━━━━━ Data excerpt ━━━━━

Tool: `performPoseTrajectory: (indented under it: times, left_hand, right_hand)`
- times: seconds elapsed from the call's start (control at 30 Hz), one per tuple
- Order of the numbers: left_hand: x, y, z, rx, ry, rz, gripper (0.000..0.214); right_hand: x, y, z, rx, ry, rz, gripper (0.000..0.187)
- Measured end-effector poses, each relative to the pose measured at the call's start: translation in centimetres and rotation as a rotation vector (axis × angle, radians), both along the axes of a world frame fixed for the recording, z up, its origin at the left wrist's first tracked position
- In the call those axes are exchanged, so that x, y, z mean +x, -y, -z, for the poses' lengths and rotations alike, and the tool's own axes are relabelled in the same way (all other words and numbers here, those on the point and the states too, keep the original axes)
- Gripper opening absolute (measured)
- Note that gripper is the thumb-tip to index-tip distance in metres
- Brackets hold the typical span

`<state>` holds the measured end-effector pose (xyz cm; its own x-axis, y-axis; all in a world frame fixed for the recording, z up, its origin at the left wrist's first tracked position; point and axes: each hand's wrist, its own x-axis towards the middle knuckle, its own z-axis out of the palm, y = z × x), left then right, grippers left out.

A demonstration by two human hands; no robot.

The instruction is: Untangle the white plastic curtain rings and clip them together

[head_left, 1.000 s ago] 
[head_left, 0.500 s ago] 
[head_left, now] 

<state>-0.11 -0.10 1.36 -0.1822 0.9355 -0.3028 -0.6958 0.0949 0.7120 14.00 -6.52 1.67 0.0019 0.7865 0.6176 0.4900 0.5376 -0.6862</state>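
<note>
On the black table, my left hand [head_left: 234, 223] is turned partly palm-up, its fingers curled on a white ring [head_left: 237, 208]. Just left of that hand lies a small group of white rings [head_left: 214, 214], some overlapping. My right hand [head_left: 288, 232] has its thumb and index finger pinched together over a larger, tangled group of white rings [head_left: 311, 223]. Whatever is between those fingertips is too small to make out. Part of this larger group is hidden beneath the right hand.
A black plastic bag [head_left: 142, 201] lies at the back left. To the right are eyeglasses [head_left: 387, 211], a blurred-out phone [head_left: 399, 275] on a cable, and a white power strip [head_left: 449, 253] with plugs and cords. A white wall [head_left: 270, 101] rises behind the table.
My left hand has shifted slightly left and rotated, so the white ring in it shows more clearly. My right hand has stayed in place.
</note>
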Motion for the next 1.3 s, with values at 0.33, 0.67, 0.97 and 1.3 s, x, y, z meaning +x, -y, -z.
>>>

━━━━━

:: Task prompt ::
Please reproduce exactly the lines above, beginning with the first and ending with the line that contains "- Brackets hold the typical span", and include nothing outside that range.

:: Finished task ::
Tool: `performPoseTrajectory: (indented under it: times, left_hand, right_hand)`
- times: seconds elapsed from the call's start (control at 30 Hz), one per tuple
- Order of the numbers: left_hand: x, y, z, rx, ry, rz, gripper (0.000..0.214); right_hand: x, y, z, rx, ry, rz, gripper (0.000..0.187)
- Measured end-effector poses, each relative to the pose measured at the call's start: translation in centimetres and rotation as a rotation vector (axis × angle, radians), both along the axes of a world frame fixed for the recording, z up, its origin at the left wrist's first tracked position
- In the call those axes are exchanged, so that x, y, z mean +x, -y, -z, for the poses' lengths and rotations alike, and the tool's own axes are relabelled in the same way (all other words and numbers here, those on the point and the states too, keep the original axes)
- Gripper opening absolute (measured)
- Note that gripper is the thumb-tip to index-tip distance in metres
- Brackets hold the typical span

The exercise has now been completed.